Mum worked as a journalist in Jeddah for the Arab news and would sometimes turn up for interviews in government ministries only to be told that she was the first woman ever to have set foot in the office – even the cleaners were all men.
If life was tough for my educated, career minded mother, it was much tougher for her female Arab friends. They were often confined to a life of seclusion at home, surrounded by children and other women but with almost no contact with the outside, male world. In Saudi Arabia, women still can’t even travel in a car that isn’t driven by a male family member.
So, to see all those women, taking part in this mass demonstration of power and freedom of expression, even if they are dressed in black covering, is remarkable. In fact all the more remarkable because of the constraints those coverings can imply. I have my doubts about Mousavi’s real reformist credentials, but the sight of his wife standing by his side on the car in the middle of the demonstration yesterday suggested that at least in the field of gender equality, his heart is in the right place.
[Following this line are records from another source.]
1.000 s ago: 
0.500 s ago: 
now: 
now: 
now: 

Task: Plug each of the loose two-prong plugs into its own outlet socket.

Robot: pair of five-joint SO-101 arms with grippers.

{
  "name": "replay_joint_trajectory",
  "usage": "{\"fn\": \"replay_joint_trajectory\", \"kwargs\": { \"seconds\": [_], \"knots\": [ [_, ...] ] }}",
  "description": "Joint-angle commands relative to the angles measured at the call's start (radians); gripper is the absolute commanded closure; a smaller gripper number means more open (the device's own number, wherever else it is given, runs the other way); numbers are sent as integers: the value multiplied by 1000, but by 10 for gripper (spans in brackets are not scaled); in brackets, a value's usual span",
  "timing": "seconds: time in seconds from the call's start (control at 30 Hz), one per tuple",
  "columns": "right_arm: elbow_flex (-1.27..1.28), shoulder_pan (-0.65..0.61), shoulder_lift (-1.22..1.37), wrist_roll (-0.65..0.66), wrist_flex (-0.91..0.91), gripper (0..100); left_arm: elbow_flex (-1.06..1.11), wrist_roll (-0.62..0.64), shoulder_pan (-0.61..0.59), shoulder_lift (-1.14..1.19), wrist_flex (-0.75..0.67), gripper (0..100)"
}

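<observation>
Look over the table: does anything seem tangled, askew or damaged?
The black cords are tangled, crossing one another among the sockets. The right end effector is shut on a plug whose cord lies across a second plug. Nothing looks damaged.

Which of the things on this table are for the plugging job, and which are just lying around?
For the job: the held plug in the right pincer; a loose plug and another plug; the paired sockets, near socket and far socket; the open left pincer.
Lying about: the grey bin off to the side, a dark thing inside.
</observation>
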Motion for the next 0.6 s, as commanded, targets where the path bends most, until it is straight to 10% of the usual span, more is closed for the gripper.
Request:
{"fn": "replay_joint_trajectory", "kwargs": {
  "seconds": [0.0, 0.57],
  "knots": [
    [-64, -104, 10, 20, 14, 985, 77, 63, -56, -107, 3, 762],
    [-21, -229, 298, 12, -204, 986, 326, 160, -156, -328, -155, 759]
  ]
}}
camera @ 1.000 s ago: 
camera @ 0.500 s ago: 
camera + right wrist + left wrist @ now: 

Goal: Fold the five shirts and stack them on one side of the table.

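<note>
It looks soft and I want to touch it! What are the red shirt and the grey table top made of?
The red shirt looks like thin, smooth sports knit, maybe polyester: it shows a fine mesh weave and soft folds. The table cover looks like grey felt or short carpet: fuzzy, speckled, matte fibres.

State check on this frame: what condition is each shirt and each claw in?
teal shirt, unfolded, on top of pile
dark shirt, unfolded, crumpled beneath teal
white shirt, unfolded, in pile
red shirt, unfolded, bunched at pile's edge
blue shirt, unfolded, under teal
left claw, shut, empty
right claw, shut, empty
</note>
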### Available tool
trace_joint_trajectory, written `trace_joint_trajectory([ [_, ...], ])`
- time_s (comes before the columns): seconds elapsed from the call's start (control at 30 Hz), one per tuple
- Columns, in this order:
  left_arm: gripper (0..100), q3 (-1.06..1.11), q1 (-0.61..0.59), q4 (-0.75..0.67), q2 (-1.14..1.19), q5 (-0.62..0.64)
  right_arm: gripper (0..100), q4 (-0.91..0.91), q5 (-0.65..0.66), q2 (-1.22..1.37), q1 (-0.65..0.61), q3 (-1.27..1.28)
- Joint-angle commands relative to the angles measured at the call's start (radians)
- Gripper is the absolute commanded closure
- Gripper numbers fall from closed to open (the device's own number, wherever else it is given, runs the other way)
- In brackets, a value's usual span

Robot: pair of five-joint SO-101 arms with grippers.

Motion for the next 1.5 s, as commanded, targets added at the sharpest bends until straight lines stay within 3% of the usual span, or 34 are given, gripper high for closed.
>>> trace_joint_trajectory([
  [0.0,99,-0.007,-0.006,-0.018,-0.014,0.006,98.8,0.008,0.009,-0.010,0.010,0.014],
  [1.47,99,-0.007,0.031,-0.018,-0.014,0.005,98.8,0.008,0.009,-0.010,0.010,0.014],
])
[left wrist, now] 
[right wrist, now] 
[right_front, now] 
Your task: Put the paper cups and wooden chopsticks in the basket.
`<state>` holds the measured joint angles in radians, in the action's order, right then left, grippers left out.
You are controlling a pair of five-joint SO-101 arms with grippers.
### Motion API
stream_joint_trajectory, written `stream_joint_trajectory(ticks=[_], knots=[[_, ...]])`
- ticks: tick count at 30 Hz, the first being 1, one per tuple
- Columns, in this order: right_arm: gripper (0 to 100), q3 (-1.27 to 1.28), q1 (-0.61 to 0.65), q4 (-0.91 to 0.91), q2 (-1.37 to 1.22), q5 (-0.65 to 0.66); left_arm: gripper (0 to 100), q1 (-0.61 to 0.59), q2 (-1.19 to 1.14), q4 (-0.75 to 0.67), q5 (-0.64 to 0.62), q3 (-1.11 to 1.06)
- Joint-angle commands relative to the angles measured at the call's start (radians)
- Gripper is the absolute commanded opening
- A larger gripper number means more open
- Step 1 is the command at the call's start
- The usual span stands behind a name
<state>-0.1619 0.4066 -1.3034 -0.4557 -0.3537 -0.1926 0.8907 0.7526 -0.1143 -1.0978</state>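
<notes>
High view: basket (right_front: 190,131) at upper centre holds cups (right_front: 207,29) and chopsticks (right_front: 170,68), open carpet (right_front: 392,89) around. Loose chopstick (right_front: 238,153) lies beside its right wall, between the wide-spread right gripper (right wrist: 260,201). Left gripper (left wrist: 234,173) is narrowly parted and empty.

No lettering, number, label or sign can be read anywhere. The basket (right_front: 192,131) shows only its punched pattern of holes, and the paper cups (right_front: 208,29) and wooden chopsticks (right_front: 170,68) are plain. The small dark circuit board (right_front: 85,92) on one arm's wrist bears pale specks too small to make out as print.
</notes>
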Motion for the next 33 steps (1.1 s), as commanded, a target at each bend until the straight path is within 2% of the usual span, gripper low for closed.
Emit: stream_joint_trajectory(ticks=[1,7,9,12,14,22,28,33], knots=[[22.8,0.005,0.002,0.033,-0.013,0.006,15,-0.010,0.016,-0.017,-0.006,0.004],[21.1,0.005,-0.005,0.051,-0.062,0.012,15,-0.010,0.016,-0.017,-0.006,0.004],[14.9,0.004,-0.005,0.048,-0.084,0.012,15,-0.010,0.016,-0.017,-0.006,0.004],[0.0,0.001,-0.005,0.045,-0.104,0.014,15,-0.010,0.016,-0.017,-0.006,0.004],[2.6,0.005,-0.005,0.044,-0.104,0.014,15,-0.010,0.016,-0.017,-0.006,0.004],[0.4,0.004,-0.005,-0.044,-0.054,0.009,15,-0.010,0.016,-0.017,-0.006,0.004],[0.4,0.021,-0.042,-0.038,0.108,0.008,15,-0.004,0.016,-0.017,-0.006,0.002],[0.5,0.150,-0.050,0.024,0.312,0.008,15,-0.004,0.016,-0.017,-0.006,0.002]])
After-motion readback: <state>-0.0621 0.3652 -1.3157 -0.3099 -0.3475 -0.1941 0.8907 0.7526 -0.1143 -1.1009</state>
And she has been a strong supporter of his campaign. So, don’t get sidetracked by what these women are wearing (and many after all are in simple headscarves, pushed back in that sassy Iranian fashion to allow as much hair uncovered as the religious authorities will tolerate), just seeing them out there, marching alongside men in this protest, is a huge step and suggests a culture very different from that of other nations in the region.
We always hear that Iran has one of the most pro Western populations in the Middle East. When I see the picture on the frontpage of T/S today – that is all the evidence I need.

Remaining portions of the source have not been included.